Oihana PHP Arango

search

Table of Contents

Functions

analyzer()  : string
Set the Analyzer for a search expression.
bm25()  : string
Score documents with the Best Matching 25 algorithm (Okapi BM25).
boost()  : string
Override the boost value of a search sub-expression.
exists()  : string
Match documents where an attribute is present (optionally of a given type).
inRange()  : string
Match documents where an attribute is within a range (index-accelerated).
levenshteinMatch()  : string
Match documents within a (Damerau-)Levenshtein distance of a target string.
minhashMatch()  : string
Match documents with an approximate Jaccard similarity of at least a threshold.
minMatch()  : string
Match documents where at least a minimum number of search expressions are true.
ngramMatch()  : string
Match documents whose attribute has an n-gram similarity above a threshold.
phrase()  : string
Match documents containing a phrase — tokens in the given order.
tfidf()  : string
Score documents with the term frequency–inverse document frequency algorithm (TF-IDF).

Functions

analyzer()

Set the Analyzer for a search expression.

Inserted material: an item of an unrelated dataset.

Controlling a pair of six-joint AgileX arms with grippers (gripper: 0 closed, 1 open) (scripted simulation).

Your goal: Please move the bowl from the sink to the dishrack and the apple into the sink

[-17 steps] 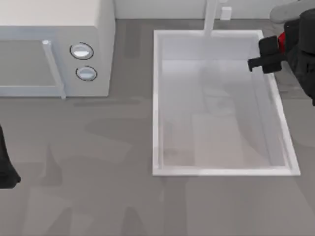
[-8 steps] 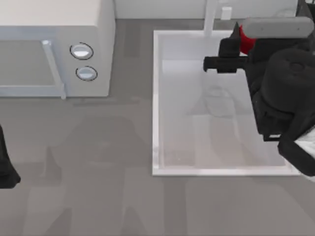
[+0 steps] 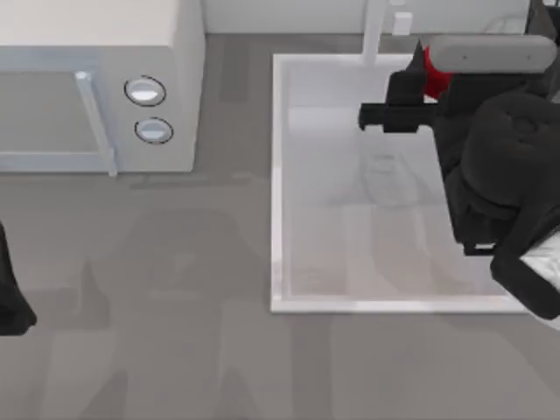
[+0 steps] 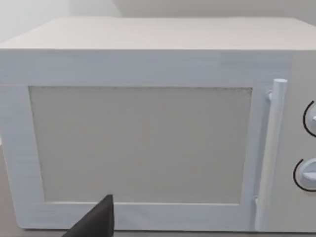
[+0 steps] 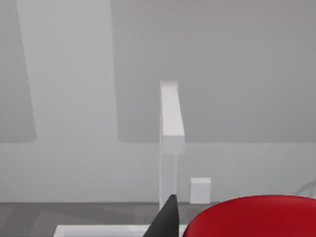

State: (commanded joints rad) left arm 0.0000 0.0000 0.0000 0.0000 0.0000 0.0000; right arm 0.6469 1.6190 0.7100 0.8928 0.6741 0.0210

analyzer(string $expr, string $analyzer) : string

Wraps the ArangoDB AQL function ANALYZER(expr, analyzer), which sets the Analyzer used to evaluate the wrapped search expression and all the nested functions that accept an Analyzer argument (so it does not have to be repeated). A nested function passing its own Analyzer takes precedence. Only applicable to queries against arangosearch Views — with search-alias Views and inverted indexes the Analyzer is inferred from the index definition.

The TOKENS() function is an exception: it always requires its own Analyzer argument, even when wrapped, because it is a regular string function.

Example AQL usage:

ANALYZER(PHRASE(doc.text, "foo") OR PHRASE(doc.text, "bar"), "text_en")
Parameters
$expr : string

Any valid search expression (kept raw).

$analyzer : string

Name of the Analyzer (emitted as a quoted string literal).

Tags
example
use function oihana\arango\db\functions\search\analyzer;
use function oihana\arango\db\functions\search\phrase;

$expr = analyzer( phrase( 'doc.text' , 'quick fox' ) , 'text_en' ) ;
// 'ANALYZER(PHRASE(doc.text,"quick fox"),"text_en")'
see
https://docs.arangodb.com/stable/aql/functions/arangosearch/#analyzer
boost()
since
1.2.0
author

Marc Alcaraz

Return values
string

The formatted AQL expression.

bm25()

Score documents with the Best Matching 25 algorithm (Okapi BM25).

bm25(string $doc[, float|null $k = null ][, float|null $b = null ]) : string

Wraps the ArangoDB AQL scoring function BM25(doc, k, b). The first argument must be the document variable emitted by a FOR … IN viewName operation, and the function can only be used together with a SEARCH. Sort descending by the score to get the most relevant documents first.

AQL arguments are positional: when $b is provided without $k, the helper fills $k with the official server default (1.2). The Analyzers used for indexing must have the "frequency" feature enabled (and "norm" for meaningful length normalization), otherwise the score is 0.

Example AQL usage:

FOR doc IN viewName
  SEARCH ...
  SORT BM25(doc) DESC
  RETURN doc
Parameters
$doc : string

The document variable emitted by FOR … IN viewName (kept raw).

$k : float|null = null

Optional term-frequency calibration, >= 0.0 (server default 1.2; 0 = binary model).

$b : float|null = null

Optional text-length scaling in [0.0, 1.0] (server default 0.75; 1 = BM11, 0 = BM15).

Tags
example
use function oihana\arango\db\functions\search\bm25;

echo bm25( 'doc' ) ;              // 'BM25(doc)'
echo bm25( 'doc' , 2.4 , 1.0 ) ;  // 'BM25(doc,2.4,1)'
echo bm25( 'doc' , b: 0.5 ) ;     // 'BM25(doc,1.2,0.5)'
see
https://docs.arangodb.com/stable/aql/functions/arangosearch/#bm25
tfidf()
boost()
since
1.2.0
author

Marc Alcaraz

Return values
string

The formatted AQL expression.

boost()

Override the boost value of a search sub-expression.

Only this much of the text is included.